HZSM-5 Cracking of Spirulina Pyrolysis Vapors - University of Bologna, 2017

Bianchini, E. et al. (2017). Pyrolysis of spirulina and zeolite cracking over HZSM-5. An analytical investigation on the chemical route of bio-Oil from cultivation to combustion. *Journal of Analytical and Applied Pyrolysis*. https://doi.org/10.1016/j.jaap.2017.06.004

Journal of Analytical and Applied Pyrolysis · 2017

Researchers at the University of Bologna used HZSM-5 zeolite from ACS Material to crack spirulina pyrolysis vapors into aromatic-rich bio-oil at 500 °C.

About this research

Researchers at the University of Bologna, working with the Italian National Research Council's Istituto Motori, used HZSM-5 zeolite purchased from ACS Material to convert pyrolysis vapors of the cyanobacterium Arthrospira platensis (spirulina) into an aromatic-rich bio-oil at 500 °C. The study traces the chemical route of algal bio-oil from cultivation through catalytic cracking to single-droplet combustion testing, and demonstrates that a 1:10 biomass-to-zeolite ratio yields a deoxygenated liquid product dominated by monoaromatic and polyaromatic hydrocarbons with negligible carboxylic-acid content.

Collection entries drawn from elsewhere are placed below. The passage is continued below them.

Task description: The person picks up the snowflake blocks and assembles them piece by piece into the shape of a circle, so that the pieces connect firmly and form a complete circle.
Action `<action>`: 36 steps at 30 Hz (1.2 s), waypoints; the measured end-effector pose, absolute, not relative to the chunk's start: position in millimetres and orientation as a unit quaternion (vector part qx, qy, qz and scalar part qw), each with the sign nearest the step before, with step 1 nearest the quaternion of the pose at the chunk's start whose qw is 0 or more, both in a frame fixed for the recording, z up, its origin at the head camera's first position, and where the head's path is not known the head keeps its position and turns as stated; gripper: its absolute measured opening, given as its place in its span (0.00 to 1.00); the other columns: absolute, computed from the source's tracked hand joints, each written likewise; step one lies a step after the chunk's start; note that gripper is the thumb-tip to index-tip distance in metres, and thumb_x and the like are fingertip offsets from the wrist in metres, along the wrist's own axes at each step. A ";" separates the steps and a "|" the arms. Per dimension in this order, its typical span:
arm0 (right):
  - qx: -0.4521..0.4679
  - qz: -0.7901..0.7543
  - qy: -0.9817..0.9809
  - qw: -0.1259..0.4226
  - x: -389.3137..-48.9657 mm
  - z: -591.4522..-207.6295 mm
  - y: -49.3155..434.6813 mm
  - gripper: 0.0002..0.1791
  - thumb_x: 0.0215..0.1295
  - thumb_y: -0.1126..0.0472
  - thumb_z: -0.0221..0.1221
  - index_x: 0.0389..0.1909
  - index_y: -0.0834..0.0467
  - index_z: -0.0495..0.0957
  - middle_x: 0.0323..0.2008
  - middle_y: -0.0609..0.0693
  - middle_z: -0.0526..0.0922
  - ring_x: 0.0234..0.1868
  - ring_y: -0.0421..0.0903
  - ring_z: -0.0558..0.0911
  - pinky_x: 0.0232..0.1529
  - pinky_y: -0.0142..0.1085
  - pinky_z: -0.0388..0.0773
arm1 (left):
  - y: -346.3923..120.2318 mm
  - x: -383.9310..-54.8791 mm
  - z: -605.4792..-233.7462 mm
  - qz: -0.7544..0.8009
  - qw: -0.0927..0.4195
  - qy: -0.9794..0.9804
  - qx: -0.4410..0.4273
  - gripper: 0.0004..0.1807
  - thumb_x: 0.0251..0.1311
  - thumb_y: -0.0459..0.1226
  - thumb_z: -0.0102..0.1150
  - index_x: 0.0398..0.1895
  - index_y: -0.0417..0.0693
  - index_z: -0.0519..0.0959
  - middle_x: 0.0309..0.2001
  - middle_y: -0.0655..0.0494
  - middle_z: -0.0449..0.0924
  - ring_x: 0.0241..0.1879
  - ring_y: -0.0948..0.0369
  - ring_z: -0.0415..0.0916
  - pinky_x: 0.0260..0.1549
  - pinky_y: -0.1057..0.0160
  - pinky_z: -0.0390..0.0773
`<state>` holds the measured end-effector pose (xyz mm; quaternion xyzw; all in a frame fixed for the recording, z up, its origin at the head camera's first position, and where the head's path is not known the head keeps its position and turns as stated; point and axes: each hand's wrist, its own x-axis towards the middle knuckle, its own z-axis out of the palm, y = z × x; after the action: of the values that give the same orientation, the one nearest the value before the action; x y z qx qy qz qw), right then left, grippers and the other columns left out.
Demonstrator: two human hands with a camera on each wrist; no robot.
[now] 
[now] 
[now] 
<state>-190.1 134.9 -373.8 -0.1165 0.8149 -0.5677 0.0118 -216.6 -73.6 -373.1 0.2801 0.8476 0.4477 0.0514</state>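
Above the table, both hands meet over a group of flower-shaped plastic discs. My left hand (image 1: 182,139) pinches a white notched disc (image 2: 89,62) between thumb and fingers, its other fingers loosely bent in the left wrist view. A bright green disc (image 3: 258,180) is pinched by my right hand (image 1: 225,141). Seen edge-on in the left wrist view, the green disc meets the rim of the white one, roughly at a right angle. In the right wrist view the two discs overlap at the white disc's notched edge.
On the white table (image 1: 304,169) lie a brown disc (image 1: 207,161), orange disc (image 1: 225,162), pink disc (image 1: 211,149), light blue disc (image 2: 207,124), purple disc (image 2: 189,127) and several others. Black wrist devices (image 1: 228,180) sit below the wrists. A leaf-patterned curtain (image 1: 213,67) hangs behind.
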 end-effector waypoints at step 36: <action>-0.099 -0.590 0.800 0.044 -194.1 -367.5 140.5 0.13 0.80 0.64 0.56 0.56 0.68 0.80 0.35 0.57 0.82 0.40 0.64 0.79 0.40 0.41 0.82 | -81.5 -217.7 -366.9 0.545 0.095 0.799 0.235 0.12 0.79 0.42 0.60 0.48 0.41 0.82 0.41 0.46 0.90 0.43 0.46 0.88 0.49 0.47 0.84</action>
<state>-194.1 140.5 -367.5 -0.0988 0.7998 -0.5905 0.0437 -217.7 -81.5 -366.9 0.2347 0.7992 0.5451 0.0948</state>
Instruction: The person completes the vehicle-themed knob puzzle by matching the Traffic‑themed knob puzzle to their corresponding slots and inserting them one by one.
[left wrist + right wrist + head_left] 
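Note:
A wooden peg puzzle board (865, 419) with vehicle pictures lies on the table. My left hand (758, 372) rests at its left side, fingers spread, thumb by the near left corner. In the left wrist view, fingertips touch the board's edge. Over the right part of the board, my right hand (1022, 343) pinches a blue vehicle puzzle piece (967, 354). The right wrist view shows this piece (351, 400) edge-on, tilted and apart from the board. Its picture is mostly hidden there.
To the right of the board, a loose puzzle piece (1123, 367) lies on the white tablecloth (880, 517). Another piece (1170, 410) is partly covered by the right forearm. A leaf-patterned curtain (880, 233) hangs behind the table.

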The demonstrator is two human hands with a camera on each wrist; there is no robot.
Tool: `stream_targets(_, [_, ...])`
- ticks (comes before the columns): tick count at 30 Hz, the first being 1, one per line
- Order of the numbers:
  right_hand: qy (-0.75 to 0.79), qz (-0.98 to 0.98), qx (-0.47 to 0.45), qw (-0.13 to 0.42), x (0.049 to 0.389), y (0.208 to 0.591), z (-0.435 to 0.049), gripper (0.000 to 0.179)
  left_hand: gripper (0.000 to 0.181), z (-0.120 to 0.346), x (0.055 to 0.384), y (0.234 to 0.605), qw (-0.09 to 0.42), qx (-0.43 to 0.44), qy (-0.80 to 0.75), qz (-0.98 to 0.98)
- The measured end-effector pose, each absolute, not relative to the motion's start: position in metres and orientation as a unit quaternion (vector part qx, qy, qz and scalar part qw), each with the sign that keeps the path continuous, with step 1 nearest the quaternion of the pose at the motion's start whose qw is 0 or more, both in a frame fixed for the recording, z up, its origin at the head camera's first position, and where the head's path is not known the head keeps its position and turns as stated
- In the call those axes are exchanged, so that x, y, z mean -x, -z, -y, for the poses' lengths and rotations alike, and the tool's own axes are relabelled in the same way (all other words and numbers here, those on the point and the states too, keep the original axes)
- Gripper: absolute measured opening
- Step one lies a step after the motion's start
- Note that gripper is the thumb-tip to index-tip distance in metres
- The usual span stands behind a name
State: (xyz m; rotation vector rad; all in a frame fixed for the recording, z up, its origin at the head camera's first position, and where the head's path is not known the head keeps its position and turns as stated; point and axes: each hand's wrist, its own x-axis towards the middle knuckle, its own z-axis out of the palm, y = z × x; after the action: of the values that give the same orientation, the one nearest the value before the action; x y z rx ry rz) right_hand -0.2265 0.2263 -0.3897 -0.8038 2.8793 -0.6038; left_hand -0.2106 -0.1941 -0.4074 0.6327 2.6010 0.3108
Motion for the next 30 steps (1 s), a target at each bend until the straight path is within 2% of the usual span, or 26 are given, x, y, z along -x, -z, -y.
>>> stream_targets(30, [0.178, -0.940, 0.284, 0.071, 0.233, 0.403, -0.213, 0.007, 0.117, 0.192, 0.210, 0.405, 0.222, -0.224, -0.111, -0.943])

The broader motivation is the search for sustainable, drop-in liquid fuels from non-food biomass. Microalgae such as spirulina grow rapidly on simple nutrients, fix CO2, and accumulate proteins, lipids and carbohydrates that can be thermochemically converted to bio-oil. Raw algal pyrolysis oil, however, is highly oxygenated, acidic, viscous and chemically unstable, which prevents direct use in combustion engines. Catalytic upgrading over acidic zeolites - especially HZSM-5 with its medium-pore MFI framework - is the most studied route for in-situ deoxygenation and aromatization of pyrolysis vapors. Understanding how zeolite cracking redistributes carbon and nitrogen across the various product fractions is essential for designing integrated cultivation-pyrolysis-combustion processes for algal biofuels and for assessing the fate of biomass nitrogen, which is a critical issue for NOx emissions and catalyst lifetime.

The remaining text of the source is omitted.